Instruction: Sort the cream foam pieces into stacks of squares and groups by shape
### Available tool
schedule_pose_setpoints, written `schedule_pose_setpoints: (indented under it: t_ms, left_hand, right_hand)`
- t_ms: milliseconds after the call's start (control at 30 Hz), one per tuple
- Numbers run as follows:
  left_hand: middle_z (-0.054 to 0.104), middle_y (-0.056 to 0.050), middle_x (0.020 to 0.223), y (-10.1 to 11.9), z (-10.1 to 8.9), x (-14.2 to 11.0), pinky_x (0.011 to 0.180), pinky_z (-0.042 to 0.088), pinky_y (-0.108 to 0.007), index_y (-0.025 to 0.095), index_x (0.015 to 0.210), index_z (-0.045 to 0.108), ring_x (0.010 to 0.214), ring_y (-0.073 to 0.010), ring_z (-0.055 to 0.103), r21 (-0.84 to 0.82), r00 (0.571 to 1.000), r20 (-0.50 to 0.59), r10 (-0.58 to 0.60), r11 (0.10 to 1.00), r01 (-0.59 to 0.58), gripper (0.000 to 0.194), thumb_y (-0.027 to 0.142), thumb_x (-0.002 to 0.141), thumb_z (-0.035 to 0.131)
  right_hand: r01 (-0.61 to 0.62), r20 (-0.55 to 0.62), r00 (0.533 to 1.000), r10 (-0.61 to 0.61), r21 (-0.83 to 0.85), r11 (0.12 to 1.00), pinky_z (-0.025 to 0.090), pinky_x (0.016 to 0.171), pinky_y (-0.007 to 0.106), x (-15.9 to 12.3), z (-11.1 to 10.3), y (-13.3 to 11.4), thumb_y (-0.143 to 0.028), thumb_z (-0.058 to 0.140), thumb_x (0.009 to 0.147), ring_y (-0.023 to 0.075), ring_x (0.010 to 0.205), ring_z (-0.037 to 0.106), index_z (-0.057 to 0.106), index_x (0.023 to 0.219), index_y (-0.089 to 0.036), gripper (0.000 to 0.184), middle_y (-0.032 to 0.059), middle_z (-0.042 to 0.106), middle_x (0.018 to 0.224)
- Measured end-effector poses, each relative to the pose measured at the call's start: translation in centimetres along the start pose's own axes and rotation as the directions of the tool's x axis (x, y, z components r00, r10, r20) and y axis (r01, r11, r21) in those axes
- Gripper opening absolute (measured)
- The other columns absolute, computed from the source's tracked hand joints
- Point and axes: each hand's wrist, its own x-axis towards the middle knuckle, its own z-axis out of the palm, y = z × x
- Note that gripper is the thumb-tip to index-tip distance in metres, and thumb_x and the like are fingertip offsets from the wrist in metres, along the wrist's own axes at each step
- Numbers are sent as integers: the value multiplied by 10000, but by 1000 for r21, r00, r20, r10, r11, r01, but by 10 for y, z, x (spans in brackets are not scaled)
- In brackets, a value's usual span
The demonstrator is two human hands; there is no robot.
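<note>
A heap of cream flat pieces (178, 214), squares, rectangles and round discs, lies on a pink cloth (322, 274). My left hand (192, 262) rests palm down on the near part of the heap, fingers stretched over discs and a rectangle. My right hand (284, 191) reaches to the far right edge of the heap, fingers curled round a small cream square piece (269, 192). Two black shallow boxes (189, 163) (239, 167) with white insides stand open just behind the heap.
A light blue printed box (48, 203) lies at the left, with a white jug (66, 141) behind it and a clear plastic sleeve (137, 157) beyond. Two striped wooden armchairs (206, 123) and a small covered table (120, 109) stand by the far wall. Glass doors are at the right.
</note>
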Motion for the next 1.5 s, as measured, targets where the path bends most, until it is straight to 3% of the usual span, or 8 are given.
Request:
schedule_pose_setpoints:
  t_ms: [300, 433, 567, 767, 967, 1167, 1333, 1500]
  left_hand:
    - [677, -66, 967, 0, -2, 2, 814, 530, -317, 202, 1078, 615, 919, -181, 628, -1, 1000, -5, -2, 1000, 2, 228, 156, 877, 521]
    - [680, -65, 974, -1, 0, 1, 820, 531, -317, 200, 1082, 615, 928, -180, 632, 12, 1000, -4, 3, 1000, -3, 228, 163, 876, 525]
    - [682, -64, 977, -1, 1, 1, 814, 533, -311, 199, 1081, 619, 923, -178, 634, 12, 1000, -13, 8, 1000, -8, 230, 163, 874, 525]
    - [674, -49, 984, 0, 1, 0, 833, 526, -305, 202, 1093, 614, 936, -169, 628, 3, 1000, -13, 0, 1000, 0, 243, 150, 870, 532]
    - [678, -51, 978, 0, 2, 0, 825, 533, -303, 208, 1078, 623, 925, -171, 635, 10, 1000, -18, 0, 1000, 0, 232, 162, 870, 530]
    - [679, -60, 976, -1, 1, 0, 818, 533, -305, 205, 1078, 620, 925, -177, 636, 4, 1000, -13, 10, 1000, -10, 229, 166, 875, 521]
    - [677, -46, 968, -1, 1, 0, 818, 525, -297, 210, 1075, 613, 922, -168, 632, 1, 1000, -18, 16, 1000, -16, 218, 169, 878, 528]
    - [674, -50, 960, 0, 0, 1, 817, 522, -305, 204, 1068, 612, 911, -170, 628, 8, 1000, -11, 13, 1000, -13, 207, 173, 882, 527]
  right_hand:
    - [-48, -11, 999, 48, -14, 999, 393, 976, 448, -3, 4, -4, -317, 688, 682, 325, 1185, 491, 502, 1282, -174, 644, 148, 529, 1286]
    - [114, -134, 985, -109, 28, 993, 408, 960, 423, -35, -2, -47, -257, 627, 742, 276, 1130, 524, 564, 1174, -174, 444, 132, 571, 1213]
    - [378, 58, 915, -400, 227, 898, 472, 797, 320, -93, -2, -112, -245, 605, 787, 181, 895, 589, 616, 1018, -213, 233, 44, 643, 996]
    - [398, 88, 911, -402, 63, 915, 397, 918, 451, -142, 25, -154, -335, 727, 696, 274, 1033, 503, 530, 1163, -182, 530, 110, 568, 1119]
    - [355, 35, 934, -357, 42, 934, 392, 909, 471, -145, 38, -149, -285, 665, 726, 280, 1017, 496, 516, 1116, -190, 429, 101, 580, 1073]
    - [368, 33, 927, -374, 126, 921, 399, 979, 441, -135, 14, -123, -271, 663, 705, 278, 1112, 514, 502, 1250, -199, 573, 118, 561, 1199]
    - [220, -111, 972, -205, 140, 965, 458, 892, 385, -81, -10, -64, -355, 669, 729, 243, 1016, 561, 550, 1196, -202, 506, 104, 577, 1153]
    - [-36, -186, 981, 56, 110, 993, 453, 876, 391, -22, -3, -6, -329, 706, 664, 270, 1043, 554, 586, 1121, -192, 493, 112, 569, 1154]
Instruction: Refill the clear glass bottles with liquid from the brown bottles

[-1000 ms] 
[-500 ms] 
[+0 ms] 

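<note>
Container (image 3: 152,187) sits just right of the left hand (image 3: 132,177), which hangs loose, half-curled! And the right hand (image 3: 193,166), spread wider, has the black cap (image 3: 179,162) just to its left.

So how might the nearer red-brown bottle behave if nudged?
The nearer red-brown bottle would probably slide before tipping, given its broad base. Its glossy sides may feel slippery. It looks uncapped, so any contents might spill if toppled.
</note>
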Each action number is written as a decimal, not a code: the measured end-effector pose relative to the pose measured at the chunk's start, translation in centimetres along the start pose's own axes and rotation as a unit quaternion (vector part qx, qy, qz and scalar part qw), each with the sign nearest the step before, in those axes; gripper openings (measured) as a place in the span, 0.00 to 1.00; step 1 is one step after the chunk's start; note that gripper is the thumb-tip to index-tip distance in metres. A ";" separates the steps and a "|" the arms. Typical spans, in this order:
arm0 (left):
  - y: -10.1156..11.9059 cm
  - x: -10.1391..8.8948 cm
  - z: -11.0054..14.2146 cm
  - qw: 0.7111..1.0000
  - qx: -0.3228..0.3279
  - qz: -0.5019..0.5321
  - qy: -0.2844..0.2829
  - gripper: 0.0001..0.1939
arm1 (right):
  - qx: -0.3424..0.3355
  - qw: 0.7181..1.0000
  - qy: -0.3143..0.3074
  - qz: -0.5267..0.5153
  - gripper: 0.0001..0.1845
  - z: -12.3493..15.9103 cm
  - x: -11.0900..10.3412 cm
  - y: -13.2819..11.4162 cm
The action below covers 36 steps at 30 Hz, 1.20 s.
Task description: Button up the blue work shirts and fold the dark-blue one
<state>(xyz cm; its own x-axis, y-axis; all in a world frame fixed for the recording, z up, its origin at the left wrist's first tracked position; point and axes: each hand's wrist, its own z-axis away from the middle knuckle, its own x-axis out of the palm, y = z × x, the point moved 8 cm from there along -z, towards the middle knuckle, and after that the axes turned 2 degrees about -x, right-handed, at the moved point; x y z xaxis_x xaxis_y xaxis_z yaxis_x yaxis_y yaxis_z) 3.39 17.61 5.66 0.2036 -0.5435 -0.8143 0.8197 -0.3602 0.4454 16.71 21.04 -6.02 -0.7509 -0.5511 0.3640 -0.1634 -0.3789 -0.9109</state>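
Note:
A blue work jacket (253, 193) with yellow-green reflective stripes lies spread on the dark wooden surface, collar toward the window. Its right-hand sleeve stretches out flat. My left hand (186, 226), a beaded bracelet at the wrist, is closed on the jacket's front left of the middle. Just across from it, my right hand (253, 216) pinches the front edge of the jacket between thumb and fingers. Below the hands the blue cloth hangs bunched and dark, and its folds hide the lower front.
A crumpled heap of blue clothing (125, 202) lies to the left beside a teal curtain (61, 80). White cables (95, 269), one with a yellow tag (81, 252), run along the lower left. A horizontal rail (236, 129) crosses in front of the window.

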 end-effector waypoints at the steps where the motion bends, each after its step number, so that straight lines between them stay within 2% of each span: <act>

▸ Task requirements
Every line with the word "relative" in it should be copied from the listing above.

▸ Response box
- Measured end-effector poses, each relative to the pose measured at the call's start: translation in centimetres along the start pose's own axes and rotation as the directions of the tool's x axis (x, y, z components r00, r10, r20) and y axis (r01, r11, r21) in those axes
Each action number is written as a decimal, not a code: the measured end-effector pose relative to the pose measured at the chunk's start, translation in centimetres along the start pose's own axes and rotation as a unit quaternion (vector part qx, qy, qz and scalar part qw), each with the sign nearest the step before, in those axes; gripper openings (measured) as a place in the span, 0.00 to 1.00; step 1 is one step after the chunk's start; note that gripper is the thumb-tip to index-tip distance in metres. A ";" separates the steps and a "|" the arms. Typical spans, in this order:

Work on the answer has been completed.